What the task requires: What is needed here is every record, retyped without any change.

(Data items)
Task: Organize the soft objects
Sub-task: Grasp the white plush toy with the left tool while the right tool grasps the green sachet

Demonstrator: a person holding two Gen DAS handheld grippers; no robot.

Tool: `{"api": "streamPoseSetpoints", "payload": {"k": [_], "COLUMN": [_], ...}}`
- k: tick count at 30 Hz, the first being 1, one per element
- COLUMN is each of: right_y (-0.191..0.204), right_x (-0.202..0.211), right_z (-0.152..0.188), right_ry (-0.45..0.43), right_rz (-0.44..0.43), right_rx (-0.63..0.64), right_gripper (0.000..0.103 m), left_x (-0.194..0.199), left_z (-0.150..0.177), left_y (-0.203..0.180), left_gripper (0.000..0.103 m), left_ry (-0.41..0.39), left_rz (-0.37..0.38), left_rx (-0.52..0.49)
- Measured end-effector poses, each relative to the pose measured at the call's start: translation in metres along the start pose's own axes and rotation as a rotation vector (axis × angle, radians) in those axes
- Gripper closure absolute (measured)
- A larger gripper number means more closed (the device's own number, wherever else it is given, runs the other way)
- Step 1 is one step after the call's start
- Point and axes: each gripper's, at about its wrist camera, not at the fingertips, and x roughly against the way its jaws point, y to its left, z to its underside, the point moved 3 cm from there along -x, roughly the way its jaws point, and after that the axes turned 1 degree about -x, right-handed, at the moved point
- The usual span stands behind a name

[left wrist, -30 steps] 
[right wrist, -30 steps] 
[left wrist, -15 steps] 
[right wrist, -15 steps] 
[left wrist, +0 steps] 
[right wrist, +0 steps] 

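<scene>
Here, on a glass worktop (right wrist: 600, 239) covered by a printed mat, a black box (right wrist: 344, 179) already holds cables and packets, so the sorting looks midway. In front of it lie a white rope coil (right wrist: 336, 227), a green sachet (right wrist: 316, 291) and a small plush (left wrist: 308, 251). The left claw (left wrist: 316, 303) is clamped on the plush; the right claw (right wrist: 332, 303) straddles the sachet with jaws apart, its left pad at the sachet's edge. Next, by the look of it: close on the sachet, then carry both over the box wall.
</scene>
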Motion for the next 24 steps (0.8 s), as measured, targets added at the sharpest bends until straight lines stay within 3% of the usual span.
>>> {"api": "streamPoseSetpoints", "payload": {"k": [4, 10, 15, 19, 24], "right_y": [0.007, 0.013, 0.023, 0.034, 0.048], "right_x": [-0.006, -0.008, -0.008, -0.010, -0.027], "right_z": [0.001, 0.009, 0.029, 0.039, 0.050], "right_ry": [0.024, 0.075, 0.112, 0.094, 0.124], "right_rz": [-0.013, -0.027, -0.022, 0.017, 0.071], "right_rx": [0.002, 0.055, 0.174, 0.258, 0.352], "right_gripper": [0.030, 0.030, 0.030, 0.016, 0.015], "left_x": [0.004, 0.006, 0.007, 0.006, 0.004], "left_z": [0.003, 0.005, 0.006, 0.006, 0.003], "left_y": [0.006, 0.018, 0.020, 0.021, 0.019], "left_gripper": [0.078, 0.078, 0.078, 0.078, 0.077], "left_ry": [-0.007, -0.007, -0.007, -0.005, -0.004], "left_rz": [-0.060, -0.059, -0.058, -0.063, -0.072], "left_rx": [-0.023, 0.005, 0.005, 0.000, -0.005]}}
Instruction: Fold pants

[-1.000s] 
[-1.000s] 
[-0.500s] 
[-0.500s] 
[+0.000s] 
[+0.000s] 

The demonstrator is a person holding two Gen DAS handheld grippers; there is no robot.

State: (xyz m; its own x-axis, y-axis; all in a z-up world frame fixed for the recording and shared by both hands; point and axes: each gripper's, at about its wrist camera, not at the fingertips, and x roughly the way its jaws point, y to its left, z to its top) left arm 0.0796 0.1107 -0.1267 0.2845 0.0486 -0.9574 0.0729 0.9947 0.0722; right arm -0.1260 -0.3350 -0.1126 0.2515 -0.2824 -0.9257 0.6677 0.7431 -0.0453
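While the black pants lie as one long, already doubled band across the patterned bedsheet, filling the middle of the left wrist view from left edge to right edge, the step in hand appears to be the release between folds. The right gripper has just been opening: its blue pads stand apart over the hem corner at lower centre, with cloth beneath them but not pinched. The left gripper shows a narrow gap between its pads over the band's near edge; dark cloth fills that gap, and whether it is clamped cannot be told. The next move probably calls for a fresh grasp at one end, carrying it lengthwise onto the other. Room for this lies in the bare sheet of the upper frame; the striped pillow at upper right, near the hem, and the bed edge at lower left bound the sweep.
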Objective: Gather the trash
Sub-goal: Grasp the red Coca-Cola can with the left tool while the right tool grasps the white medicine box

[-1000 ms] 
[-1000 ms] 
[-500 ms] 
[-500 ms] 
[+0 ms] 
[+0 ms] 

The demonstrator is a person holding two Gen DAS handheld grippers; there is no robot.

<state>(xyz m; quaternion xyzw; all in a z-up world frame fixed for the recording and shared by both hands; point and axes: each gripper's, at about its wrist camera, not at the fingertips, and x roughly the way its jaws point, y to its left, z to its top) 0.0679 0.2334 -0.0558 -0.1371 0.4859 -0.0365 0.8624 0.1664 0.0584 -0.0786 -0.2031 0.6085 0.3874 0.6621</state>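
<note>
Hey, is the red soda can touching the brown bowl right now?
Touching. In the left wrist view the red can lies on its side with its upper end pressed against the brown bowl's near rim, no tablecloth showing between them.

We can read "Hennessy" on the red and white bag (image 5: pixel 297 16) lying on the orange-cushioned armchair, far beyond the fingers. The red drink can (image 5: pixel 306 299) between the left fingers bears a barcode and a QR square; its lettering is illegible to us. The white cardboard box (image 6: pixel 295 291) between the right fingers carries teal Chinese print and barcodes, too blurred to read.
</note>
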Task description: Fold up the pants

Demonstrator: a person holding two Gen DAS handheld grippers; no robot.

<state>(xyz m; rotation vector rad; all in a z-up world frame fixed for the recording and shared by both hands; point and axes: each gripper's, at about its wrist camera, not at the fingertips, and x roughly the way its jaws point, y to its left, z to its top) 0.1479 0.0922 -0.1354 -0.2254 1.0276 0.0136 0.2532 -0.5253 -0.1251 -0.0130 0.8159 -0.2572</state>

Exercise solution:
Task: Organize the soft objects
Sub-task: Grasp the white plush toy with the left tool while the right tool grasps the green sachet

Demonstrator: a person holding two Gen DAS handheld grippers; no robot.

Tool: `{"api": "streamPoseSetpoints", "payload": {"k": [_], "COLUMN": [_], ...}}`
- k: tick count at 30 Hz, the first being 1, one per element
- COLUMN is each of: right_y (-0.191..0.204), right_x (-0.202..0.211), right_z (-0.152..0.188), right_ry (-0.45..0.43), right_rz (-0.44..0.43), right_rx (-0.63..0.64), right_gripper (0.000..0.103 m), left_x (-0.194..0.199), left_z (-0.150..0.177), left_y (-0.203..0.180), left_gripper (0.000..0.103 m), left_ry (-0.41..0.39), left_rz (-0.37..0.38), left_rx (-0.52..0.49)
- Measured end-effector poses, each relative to the pose measured at the call's start: translation in metres along the start pose's own axes and rotation as a rotation vector (axis × angle, radians) in those axes
- Gripper closure absolute (measured)
- A larger gripper number means more closed (the device's own number, wherever else it is given, runs the other way)
- Step 1 is one step after the call's start
- Point and axes: each gripper's, at about its wrist camera, not at the fingertips, and x roughly against the way its jaws point, y to its left, z to its underside, the point moved 3 cm from there along -x, roughly the way its jaws point, and after that the axes turned 1 degree about -x, right-handed, at the moved point
- The usual span stands behind a name

[left wrist, -30 steps] 
[right wrist, -30 steps] 
[left wrist, -15 steps] 
[right wrist, -15 steps] 
[left wrist, +0 steps] 
[right wrist, +0 steps] 

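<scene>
Here, on a glass worktop (right wrist: 600, 239) covered by a printed mat, a black box (right wrist: 344, 179) already holds cables and packets, so the sorting looks midway. In front of it lie a white rope coil (right wrist: 336, 227), a green sachet (right wrist: 316, 291) and a small plush (left wrist: 308, 251). The left claw (left wrist: 316, 303) is clamped on the plush; the right claw (right wrist: 332, 303) straddles the sachet with jaws apart, its left pad at the sachet's edge. Next, by the look of it: close on the sachet, then carry both over the box wall.
</scene>
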Motion for the next 24 steps (0.8 s), as measured, targets added at the sharpest bends until straight lines stay within 3% of the usual span.
>>> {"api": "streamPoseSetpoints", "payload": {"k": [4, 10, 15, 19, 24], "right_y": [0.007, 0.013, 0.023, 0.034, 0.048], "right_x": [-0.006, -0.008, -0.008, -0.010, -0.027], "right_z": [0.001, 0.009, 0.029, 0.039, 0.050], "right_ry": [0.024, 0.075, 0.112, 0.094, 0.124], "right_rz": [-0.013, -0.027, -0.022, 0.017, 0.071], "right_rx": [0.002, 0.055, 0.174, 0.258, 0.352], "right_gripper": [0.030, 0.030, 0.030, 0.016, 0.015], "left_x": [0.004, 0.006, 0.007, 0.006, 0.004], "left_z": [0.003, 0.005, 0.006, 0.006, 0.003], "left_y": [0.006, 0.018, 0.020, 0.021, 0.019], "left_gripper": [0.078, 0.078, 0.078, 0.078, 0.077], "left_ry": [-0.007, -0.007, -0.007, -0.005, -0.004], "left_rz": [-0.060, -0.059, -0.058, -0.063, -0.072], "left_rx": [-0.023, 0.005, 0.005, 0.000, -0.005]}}
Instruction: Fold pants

[-1.000s] 
[-1.000s] 
[-0.500s] 
[-0.500s] 
[+0.000s] 
[+0.000s] 

The demonstrator is a person holding two Gen DAS handheld grippers; there is no robot.

State: (xyz m; its own x-axis, y-axis; all in a z-up world frame fixed for the recording and shared by both hands; point and axes: each gripper's, at about its wrist camera, not at the fingertips, and x roughly the way its jaws point, y to its left, z to its top) left arm 0.0796 0.1107 -0.1267 0.2845 0.0486 -0.9574 0.0729 0.9947 0.0722; right arm -0.1260 -0.3350 -0.1126 0.2515 -0.2824 -0.9257 0.6677 0.7431 -0.0453
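While the black pants lie as one long, already doubled band across the patterned bedsheet, filling the middle of the left wrist view from left edge to right edge, the step in hand appears to be the release between folds. The right gripper has just been opening: its blue pads stand apart over the hem corner at lower centre, with cloth beneath them but not pinched. The left gripper shows a narrow gap between its pads over the band's near edge; dark cloth fills that gap, and whether it is clamped cannot be told. The next move probably calls for a fresh grasp at one end, carrying it lengthwise onto the other. Room for this lies in the bare sheet of the upper frame; the striped pillow at upper right, near the hem, and the bed edge at lower left bound the sweep.
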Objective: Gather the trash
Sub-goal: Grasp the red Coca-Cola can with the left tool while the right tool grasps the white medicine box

[-1000 ms] 
[-1000 ms] 
[-500 ms] 
[-500 ms] 
[+0 ms] 
[+0 ms] 

The demonstrator is a person holding two Gen DAS handheld grippers; there is no robot.

<state>(xyz m; quaternion xyzw; all in a z-up world frame fixed for the recording and shared by both hands; point and axes: each gripper's, at about its wrist camera, not at the fingertips, and x roughly the way its jaws point, y to its left, z to its top) 0.0679 0.2334 -0.0558 -0.1371 0.4859 -0.0365 0.8624 0.1664 0.0584 -0.0786 -0.2031 0.6085 0.3874 0.6621</state>
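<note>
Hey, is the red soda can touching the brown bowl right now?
Touching. In the left wrist view the red can lies on its side with its upper end pressed against the brown bowl's near rim, no tablecloth showing between them.

We can read "Hennessy" on the red and white bag (image 5: pixel 297 16) lying on the orange-cushioned armchair, far beyond the fingers. The red drink can (image 5: pixel 306 299) between the left fingers bears a barcode and a QR square; its lettering is illegible to us. The white cardboard box (image 6: pixel 295 291) between the right fingers carries teal Chinese print and barcodes, too blurred to read.
</note>
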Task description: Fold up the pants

Demonstrator: a person holding two Gen DAS handheld grippers; no robot.

<state>(xyz m; rotation vector rad; all in a z-up world frame fixed for the recording and shared by both hands; point and axes: each gripper's, at about its wrist camera, not at the fingertips, and x roughly the way its jaws point, y to its left, z to its top) 0.1479 0.0922 -0.1354 -0.2254 1.0276 0.0136 0.2532 -0.5253 -0.1251 -0.0130 0.8159 -0.2572</state>

There is nothing further to this answer.